### Data extract
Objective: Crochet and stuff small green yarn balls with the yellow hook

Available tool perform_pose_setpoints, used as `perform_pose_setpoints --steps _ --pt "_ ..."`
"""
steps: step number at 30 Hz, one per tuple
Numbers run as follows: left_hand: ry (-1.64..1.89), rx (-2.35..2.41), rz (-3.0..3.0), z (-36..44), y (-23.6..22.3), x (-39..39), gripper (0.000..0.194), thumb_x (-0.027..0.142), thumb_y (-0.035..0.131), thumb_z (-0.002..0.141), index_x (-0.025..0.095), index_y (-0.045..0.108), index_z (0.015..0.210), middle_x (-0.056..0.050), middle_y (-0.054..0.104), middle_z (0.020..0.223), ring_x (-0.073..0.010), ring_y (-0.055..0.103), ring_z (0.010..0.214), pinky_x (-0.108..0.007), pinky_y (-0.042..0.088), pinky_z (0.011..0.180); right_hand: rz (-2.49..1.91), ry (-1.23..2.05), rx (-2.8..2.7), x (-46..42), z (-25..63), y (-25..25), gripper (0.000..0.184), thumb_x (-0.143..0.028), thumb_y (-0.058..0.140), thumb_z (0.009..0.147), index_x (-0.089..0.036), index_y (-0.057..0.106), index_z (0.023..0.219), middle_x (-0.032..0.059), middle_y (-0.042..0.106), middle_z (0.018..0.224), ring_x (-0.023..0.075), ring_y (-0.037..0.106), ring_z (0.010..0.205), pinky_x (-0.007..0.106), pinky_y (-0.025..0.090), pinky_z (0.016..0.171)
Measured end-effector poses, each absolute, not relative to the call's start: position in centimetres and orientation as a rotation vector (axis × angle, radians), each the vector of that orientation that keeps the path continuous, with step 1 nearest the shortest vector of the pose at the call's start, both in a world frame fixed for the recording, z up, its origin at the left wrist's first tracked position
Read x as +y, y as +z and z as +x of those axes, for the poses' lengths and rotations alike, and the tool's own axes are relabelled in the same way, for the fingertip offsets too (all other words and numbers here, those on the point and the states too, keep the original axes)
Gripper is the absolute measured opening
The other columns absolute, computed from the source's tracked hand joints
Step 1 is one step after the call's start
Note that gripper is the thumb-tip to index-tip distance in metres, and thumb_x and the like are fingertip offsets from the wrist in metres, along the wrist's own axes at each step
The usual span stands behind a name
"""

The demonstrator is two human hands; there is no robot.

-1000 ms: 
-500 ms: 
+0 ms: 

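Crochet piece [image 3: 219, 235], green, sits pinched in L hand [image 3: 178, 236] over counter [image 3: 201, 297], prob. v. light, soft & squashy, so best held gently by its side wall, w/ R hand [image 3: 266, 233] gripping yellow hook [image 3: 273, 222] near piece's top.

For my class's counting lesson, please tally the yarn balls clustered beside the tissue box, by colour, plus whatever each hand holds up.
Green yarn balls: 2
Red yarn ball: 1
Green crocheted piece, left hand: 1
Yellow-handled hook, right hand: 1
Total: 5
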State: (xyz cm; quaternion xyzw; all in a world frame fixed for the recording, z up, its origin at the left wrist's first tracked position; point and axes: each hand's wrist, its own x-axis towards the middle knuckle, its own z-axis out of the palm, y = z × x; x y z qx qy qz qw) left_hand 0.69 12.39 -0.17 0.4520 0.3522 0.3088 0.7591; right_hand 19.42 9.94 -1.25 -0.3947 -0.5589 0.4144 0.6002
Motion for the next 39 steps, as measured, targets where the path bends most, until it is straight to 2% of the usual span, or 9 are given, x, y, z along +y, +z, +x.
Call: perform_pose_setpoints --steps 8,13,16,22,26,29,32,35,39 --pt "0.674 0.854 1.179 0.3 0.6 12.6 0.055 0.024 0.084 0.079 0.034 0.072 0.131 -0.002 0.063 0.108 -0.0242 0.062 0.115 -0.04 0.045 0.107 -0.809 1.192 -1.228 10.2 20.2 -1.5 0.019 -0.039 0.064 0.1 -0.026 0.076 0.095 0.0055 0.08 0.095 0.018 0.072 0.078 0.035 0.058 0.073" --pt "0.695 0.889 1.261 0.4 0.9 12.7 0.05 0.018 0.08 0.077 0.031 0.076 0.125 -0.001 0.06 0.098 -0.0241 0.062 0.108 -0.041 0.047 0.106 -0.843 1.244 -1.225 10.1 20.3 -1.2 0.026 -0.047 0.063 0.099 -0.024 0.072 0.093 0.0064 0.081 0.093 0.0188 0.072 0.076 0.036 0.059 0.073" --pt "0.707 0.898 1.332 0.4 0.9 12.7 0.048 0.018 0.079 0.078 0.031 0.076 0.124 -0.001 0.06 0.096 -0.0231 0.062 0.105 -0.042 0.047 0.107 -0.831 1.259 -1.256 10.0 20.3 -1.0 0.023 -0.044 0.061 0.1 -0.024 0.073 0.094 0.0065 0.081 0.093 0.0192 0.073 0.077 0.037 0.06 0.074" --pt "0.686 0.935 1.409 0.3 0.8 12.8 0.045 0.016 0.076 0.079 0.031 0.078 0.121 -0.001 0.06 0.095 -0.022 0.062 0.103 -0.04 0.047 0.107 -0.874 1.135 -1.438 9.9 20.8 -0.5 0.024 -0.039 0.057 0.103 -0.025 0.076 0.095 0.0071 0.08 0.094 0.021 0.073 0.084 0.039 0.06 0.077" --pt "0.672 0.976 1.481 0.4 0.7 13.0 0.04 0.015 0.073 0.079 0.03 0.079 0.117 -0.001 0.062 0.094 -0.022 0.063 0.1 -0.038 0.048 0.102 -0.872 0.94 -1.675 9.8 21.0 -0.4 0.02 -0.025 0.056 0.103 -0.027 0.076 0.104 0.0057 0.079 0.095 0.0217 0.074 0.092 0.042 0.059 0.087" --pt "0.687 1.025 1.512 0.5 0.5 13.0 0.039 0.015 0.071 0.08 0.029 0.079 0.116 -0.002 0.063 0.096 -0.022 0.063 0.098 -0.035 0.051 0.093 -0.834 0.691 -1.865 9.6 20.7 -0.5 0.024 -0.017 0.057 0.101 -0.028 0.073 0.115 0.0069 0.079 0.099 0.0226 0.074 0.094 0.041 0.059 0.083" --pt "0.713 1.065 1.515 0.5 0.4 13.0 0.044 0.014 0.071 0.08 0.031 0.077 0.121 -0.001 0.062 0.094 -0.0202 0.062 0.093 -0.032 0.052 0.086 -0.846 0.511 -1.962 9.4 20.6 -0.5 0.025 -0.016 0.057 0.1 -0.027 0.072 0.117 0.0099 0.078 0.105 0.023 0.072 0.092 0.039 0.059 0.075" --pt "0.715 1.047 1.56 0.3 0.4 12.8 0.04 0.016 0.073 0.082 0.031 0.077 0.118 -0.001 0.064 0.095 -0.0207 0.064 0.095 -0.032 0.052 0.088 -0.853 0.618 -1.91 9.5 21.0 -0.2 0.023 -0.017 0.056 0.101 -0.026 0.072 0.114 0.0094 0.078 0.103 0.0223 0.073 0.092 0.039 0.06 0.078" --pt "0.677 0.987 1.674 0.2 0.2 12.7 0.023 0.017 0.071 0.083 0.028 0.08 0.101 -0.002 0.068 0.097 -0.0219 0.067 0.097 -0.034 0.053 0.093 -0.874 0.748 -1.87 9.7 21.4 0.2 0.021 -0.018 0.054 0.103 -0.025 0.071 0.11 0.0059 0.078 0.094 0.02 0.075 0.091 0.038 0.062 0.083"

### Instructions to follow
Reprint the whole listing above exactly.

### Output of the exercise
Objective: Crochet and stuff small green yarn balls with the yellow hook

Available tool perform_pose_setpoints, used as `perform_pose_setpoints --steps _ --pt "_ ..."`
"""
steps: step number at 30 Hz, one per tuple
Numbers run as follows: left_hand: ry (-1.64..1.89), rx (-2.35..2.41), rz (-3.0..3.0), z (-36..44), y (-23.6..22.3), x (-39..39), gripper (0.000..0.194), thumb_x (-0.027..0.142), thumb_y (-0.035..0.131), thumb_z (-0.002..0.141), index_x (-0.025..0.095), index_y (-0.045..0.108), index_z (0.015..0.210), middle_x (-0.056..0.050), middle_y (-0.054..0.104), middle_z (0.020..0.223), ring_x (-0.073..0.010), ring_y (-0.055..0.103), ring_z (0.010..0.214), pinky_x (-0.108..0.007), pinky_y (-0.042..0.088), pinky_z (0.011..0.180); right_hand: rz (-2.49..1.91), ry (-1.23..2.05), rx (-2.8..2.7), x (-46..42), z (-25..63), y (-25..25), gripper (0.000..0.184), thumb_x (-0.143..0.028), thumb_y (-0.058..0.140), thumb_z (0.009..0.147), index_x (-0.089..0.036), index_y (-0.057..0.106), index_z (0.023..0.219), middle_x (-0.032..0.059), middle_y (-0.042..0.106), middle_z (0.018..0.224), ring_x (-0.023..0.075), ring_y (-0.037..0.106), ring_z (0.010..0.205), pinky_x (-0.007..0.106), pinky_y (-0.025..0.090), pinky_z (0.016..0.171)
Measured end-effector poses, each absolute, not relative to the call's start: position in centimetres and orientation as a rotation vector (axis × angle, radians), each the vector of that orientation that keeps the path continuous, with step 1 nearest the shortest vector of the pose at the call's start, both in a world frame fixed for the recording, z up, its origin at the left wrist's first tracked position
Read x as +y, y as +z and z as +x of those axes, for the poses' lengths and rotations alike, and the tool's own axes are relabelled in the same way, for the fingertip offsets too (all other words and numbers here, those on the point and the states too, keep the original axes)
Gripper is the absolute measured opening
The other columns absolute, computed from the source's tracked hand joints
Step 1 is one step after the call's start
Note that gripper is the thumb-tip to index-tip distance in metres, and thumb_x and the like are fingertip offsets from the wrist in metres, along the wrist's own axes at each step
The usual span stands behind a name
"""

The demonstrator is two human hands; there is no robot.

-1000 ms: 
-500 ms: 
+0 ms: 

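Crochet piece [image 3: 219, 235], green, sits pinched in L hand [image 3: 178, 236] over counter [image 3: 201, 297], prob. v. light, soft & squashy, so best held gently by its side wall, w/ R hand [image 3: 266, 233] gripping yellow hook [image 3: 273, 222] near piece's top.

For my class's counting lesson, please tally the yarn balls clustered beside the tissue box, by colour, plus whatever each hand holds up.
Green yarn balls: 2
Red yarn ball: 1
Green crocheted piece, left hand: 1
Yellow-handled hook, right hand: 1
Total: 5
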State: (xyz cm; quaternion xyzw; all in a world frame fixed for the recording, z up, its origin at the left wrist's first tracked position; point and axes: each hand's wrist, its own x-axis towards the middle knuckle, its own z-axis out of the palm, y = z × x; x y z qx qy qz qw) left_hand 0.69 12.39 -0.17 0.4520 0.3522 0.3088 0.7591; right_hand 19.42 9.94 -1.25 -0.3947 -0.5589 0.4144 0.6002
Motion for the next 39 steps, as measured, targets where the path bends most, until it is straight to 2% of the usual span, or 9 are given, x, y, z along +y, +z, +x.
Call: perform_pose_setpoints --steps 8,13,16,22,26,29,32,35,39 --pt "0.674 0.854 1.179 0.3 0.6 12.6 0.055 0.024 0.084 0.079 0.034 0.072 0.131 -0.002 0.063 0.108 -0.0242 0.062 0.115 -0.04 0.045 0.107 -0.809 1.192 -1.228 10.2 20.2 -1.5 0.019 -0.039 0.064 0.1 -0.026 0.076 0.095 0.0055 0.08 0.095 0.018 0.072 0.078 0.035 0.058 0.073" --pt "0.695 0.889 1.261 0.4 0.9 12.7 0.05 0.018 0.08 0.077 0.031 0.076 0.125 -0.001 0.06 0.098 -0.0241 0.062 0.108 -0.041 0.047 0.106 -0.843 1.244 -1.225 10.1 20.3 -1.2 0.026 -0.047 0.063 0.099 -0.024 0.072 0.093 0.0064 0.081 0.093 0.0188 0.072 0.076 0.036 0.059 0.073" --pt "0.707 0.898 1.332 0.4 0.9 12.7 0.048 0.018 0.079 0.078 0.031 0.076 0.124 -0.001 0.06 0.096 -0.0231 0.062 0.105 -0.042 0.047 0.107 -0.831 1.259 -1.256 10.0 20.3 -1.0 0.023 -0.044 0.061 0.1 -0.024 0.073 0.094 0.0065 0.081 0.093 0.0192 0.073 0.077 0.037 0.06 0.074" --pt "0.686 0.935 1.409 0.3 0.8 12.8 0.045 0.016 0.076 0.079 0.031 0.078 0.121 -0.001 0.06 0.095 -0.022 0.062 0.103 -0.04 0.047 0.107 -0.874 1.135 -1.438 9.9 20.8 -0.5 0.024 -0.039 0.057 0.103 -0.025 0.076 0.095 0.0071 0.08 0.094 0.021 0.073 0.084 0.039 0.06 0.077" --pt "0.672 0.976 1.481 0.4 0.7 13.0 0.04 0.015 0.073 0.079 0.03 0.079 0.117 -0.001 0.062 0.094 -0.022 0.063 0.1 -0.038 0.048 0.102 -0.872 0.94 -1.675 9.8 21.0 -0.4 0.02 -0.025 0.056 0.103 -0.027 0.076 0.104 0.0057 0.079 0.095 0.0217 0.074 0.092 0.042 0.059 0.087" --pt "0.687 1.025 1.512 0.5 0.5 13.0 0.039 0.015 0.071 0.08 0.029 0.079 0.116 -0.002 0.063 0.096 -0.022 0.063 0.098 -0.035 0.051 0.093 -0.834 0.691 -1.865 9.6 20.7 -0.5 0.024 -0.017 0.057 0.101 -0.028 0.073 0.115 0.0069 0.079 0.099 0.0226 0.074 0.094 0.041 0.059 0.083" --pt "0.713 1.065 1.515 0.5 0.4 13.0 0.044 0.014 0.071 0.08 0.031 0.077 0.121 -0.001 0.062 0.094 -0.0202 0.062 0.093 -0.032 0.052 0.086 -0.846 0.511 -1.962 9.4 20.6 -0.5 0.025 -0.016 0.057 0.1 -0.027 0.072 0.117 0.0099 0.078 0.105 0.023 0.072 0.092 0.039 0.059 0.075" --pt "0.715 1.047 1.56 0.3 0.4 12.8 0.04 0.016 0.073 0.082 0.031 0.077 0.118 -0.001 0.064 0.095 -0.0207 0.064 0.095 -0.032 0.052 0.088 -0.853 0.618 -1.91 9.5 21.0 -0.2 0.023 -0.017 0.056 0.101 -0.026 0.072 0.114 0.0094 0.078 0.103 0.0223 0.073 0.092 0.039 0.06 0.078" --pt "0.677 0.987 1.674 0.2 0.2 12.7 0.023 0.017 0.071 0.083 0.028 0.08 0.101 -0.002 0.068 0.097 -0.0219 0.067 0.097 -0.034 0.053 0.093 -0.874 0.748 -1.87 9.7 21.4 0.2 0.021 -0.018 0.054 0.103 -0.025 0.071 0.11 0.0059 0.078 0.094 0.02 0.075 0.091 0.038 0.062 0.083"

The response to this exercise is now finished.